Regular Expressions in RGSS (Regexp)

Started by Zeriab, January 08, 2008, 06:29:53 am

Previous topic - Next topic

Zeriab

[SIZE=8]Regular Expressions in RGSS (Regexp)[/SIZE]

Preface

This article is intended to give basic insight in the use of Regular Expressions in RGSS and to be used for future reference.
I assume you, the reader, have scripting knowledge. If you have problems with scripting issues when you read/test the tutorial that is not directly related to regular expression it would probably be a good idea to seek basic scripting tutorials before continue reading or you will most likely not get as much out of reading this tutorial.
This is not an in-depth tutorial on regular expressions. It is more of an appetizer. A help to get you started. (Along with the reference part naturally)
I hope will be able to figure out how to use Regular expressions to your advantage with what I have provided as well as being able to figure out what I have not run through.

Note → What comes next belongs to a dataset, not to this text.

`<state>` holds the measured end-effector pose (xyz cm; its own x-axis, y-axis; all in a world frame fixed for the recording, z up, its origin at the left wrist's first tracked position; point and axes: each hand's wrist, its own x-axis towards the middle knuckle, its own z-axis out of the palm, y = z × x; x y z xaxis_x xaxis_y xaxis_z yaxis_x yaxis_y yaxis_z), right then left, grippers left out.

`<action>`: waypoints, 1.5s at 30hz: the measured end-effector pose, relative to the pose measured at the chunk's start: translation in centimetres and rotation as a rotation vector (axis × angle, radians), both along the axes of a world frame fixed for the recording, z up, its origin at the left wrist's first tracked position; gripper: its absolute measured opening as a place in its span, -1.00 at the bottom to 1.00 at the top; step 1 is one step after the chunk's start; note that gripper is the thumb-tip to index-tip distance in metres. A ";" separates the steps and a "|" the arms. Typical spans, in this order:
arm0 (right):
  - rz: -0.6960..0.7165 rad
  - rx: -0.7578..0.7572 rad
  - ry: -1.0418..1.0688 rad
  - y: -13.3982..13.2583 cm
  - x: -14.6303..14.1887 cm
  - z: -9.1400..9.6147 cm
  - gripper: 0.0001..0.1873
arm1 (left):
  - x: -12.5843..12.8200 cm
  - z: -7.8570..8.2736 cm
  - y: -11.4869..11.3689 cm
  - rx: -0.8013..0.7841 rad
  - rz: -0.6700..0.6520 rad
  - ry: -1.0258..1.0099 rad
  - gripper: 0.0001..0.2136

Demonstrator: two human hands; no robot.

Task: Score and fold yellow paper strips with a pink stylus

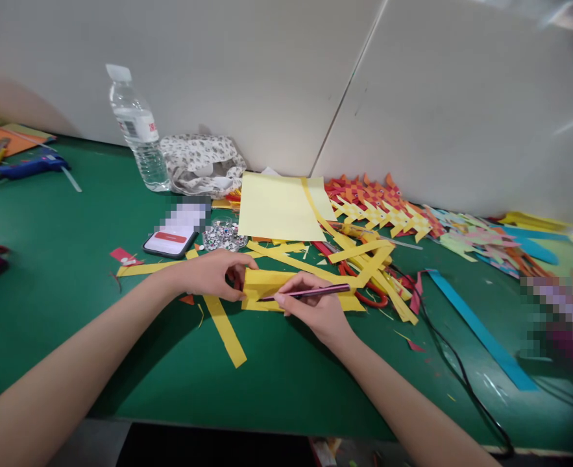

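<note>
My left hand (215, 274) pinches the left end of a folded yellow paper piece (261, 282) and holds it down on the green table (72, 305). My right hand (315, 305) grips a thin dark pencil (310, 292), its tip resting on the yellow paper near my left fingers. Loose yellow paper strips (225, 327) lie around and under both hands. Red-handled scissors (368, 295) sit just to the right of my right hand, partly under the strips.
A pale yellow sheet (279, 207), a phone (172, 243), a dish of googly eyes (224, 235), a water bottle (137, 130) and a cloth pouch (201, 162) stand behind. Woven paper fish (388, 207) pile at the right. A blue strip (481, 334) and black cable (451, 363) lie right. A blue glue gun (30, 167) lies far left.
</note>
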<state>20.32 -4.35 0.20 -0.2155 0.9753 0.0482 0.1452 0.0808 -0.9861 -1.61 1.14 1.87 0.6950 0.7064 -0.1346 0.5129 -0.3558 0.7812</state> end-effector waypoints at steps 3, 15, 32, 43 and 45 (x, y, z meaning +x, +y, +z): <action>-0.002 0.007 -0.020 -0.2 -0.6 -0.1 -0.82 | 0.1 0.2 -0.1 -0.010 -0.015 -0.015 -0.65; -0.031 0.007 -0.055 -0.5 -0.9 -0.1 -0.83 | -0.3 -0.2 -0.1 0.101 -0.032 -0.011 -0.68; 0.004 -0.021 -0.075 -0.7 -1.2 0.3 -0.91 | -0.3 -0.2 0.0 0.038 -0.069 -0.023 -0.71; 0.026 0.017 -0.103 -0.6 -1.2 0.2 -0.92 | -0.2 0.1 -0.1 0.002 -0.071 -0.004 -0.70; 0.030 0.032 -0.117 -0.7 -1.2 0.2 -0.93 | -0.2 0.1 0.0 0.003 -0.071 -0.002 -0.72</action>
<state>19.14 -5.01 0.42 -0.2502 0.9668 0.0524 0.2564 0.1183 -0.9593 -1.82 1.10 1.98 0.7436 0.6556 -0.1317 0.4850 -0.3933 0.7811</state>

I am sure I will have made at least one error. Please do tell me if you find it.
If you have any problems understanding anything of the material here, ask. Worst case scenario is me not answering. Best case is you getting an answer that will help you understand the stuff here ^_^
Worth the risk? I would say so.

Enjoy reading
- Zeriab

Contents

  • Preface
  • Contents
  • Reference
  • What are regular expressions/languages?
  • How to create regular expressions
  • How to use regular expressions
  • Non-regular languages accepted
  • Examples
  • Exercises
  • Credits and thanks
  • Sources and useful links

Reference

Reference from ZenSpider:

Quote from: Reference
Regexen

/normal regex/iomx[neus]
%r|alternate form|

options:

/i         case insensitive
/o         only interpolate #{} blocks once
/m         multiline mode - '.' will match newline
/x         extended mode - whitespace is ignored
/[neus]    encoding: none, EUC, UTF-8, SJIS, respectively

regex characters:

.          any character except newline
[ ]        any single character of set
[^ ]       any single character NOT of set
*          0 or more previous regular expression
*?         0 or more previous regular expression(non greedy)
+          1 or more previous regular expression
+?         1 or more previous regular expression(non greedy)
?          0 or 1 previous regular expression
|          alternation
( )        grouping regular expressions
^          beginning of a line or string
$          end of a line or string
{m,n}      at least m but most n previous regular expression
{m,n}?     at least m but most n previous regular expression(non greedy)
\A         beginning of a string
\b         backspace(0x08)(inside[]only)
\B         non-word boundary
\b         word boundary(outside[]only)
\d         digit, same as[0-9]
\D         non-digit
\S         non-whitespace character
\s         whitespace character[ \t\n\r\f]
\W         non-word character
\w         word character[0-9A-Za-z_]
\z         end of a string
\Z         end of a string, or before newline at the end
(?# )      comment
(?: )      grouping without backreferences
(?= )      zero-width positive look-ahead assertion
(?! )      zero-width negative look-ahead assertion
(?ix-ix)   turns on/off i/x options, localized in group if any.
(?ix-ix: ) turns on/off i/x options, localized in non-capturing group.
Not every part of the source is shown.